Pour surmonter ces problèmes, un contiLe laser à thulium à ondes nuous a été utilisé ici pour chauffer les cellules. Le rayonnement laser Thulium (λ = 1,94 μm) est fortement absorbé par l'eau 8 et les cellules au fond du plat de culture sont stimulées thermiquement uniquement par diffusion thermique. La fibre laser avec un diamètre de 365 μm est réglée à environ 12 cm au-dessus du plat de culture, sans aucune optique entre les deux. Le diamètre du faisceau laser diverge de sorte qu'il soit presque équivalent au diamètre intérieur du plat de culture (30 mm) à la surface du milieu de culture. Avec une quantité constante de milieu de culture, il est possible d'irradier les cellules avec l'augmentation de température De haute répétabilité. Les réglages de puissance variables permettent une irradiation jusqu'à 20 W, et la température moyenne au niveau cellulaire peut être augmentée jusqu'à ΔT ≈ 26 ° C en 10 s.
En modifiant les conditions d'irradiation, il est également possible de modifier le profil du faisceau laser pour faire varier la distribution de la températureDans un plat culturel. Par exemple, il est possible d'étudier avec une répartition de la température Gaussienne, comme dans l'étude actuelle, ou avec une répartition homogène de la température.
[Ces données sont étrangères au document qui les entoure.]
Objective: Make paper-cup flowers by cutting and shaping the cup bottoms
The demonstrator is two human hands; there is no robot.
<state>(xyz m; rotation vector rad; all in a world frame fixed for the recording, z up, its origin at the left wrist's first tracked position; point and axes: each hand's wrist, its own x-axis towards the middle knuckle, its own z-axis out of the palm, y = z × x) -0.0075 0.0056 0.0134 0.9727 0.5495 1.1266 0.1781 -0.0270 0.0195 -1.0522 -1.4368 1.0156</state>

Ce dernier peut être avantageux pour étudier les effets des réponses cellulaires dépendantes de la température plus spécifiquement pour les augmentations de la température sous-létales, mais pas pour le stress de la mort cellulaire ou les réponses de guérison des plaies.
Au total, l'irradiation au laser Thulium peut permettre d'étudier différents types de facteurs biologiques, tels que l'expression génétique / protéique, la cinétique de la mort cellulaire, la prolifération cellulaire et le développement de la fonctionnalité cellulaire, après différentes expositions thermiques.